A quantum embedding approach to density-functional approximations for many-electron ensembles

Density matrix embedding theory (DMET) [1] has recently been reformulated in terms of a unitary Householder transformation that is applied to a full-size (usually idempotent) ground-state one-electron reduced density matrix [2]. On that basis, a formally exact connection between DMET and density-functional theory (DFT) has been established for the Hubbard model [3]. In this context, the idempotency of the Kohn-Sham (KS) density matrix yields a closed embedding cluster made of as many bath orbitals as embedded fragment orbitals [4]. In this talk, an extension of the embedding procedure to bi-ensembles of ground and singly-excited states will be presented. In particular, we will show that, in spite of the non-idempotency of the ensemble KS density matrix, a closed (but enlarged) embedding cluster can still be designed through successive Householder transformations.
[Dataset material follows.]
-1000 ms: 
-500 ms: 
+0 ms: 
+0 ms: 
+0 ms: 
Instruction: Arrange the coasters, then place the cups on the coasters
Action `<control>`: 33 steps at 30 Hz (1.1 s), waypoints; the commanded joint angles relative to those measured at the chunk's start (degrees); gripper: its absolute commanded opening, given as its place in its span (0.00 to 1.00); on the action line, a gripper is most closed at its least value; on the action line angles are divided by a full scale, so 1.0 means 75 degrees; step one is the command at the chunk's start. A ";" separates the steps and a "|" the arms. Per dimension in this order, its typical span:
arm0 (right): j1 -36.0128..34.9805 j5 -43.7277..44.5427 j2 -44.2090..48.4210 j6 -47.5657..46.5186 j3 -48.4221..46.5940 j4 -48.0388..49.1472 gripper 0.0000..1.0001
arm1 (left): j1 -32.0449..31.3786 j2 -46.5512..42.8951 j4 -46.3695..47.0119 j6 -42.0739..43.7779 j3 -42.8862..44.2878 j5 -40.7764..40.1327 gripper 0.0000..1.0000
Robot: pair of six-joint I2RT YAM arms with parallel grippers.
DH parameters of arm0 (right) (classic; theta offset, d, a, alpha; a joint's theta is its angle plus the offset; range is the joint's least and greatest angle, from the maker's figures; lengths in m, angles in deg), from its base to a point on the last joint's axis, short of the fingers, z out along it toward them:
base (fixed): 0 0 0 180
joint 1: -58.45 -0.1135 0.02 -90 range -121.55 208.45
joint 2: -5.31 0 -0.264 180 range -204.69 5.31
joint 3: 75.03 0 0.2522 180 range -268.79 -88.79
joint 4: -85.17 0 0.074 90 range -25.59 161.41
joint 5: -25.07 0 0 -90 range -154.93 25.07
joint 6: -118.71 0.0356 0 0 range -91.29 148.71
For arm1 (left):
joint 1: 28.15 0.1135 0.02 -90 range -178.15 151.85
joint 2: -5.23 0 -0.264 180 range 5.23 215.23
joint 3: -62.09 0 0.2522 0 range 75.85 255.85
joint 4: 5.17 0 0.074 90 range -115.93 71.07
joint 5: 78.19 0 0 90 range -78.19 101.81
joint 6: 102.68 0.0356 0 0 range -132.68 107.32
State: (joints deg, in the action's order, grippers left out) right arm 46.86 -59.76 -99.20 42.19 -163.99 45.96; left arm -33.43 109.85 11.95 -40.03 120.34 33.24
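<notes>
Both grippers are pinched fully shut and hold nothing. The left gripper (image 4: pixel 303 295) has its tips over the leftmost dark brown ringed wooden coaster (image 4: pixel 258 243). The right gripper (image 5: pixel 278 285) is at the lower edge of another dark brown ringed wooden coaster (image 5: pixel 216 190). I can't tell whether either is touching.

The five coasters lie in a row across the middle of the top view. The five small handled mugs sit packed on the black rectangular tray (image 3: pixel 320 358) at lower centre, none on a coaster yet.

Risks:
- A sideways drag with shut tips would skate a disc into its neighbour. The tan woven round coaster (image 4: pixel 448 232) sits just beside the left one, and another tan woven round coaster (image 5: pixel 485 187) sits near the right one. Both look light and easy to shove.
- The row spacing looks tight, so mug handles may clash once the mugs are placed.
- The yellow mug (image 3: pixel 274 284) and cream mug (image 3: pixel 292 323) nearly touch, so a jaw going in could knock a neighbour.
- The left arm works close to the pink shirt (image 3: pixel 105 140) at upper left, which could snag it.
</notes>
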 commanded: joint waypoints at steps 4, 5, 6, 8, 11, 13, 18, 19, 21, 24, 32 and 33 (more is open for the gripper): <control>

Proof-of-concept results obtained with a finite one-dimensional Hubbard system will be shown. Extensions to higher excitations will also be discussed.

[1] G. Knizia and G. K.-L. Chan, Phys. Rev. Lett. 109, 186404 (2012).

[2] S. Sekaran, M. Tsuchiizu, M. Saubanère, and E. Fromager, Phys. Rev. B 104, 035121 (2021).

[3] S. Sekaran, M. Saubanère, E. Fromager, Computation, 10(3), 45 (2022).

[4] S. Yalouz, S. Sekaran, E. Fromager, and M. Saubanère, arXiv:2209.10302 (2022).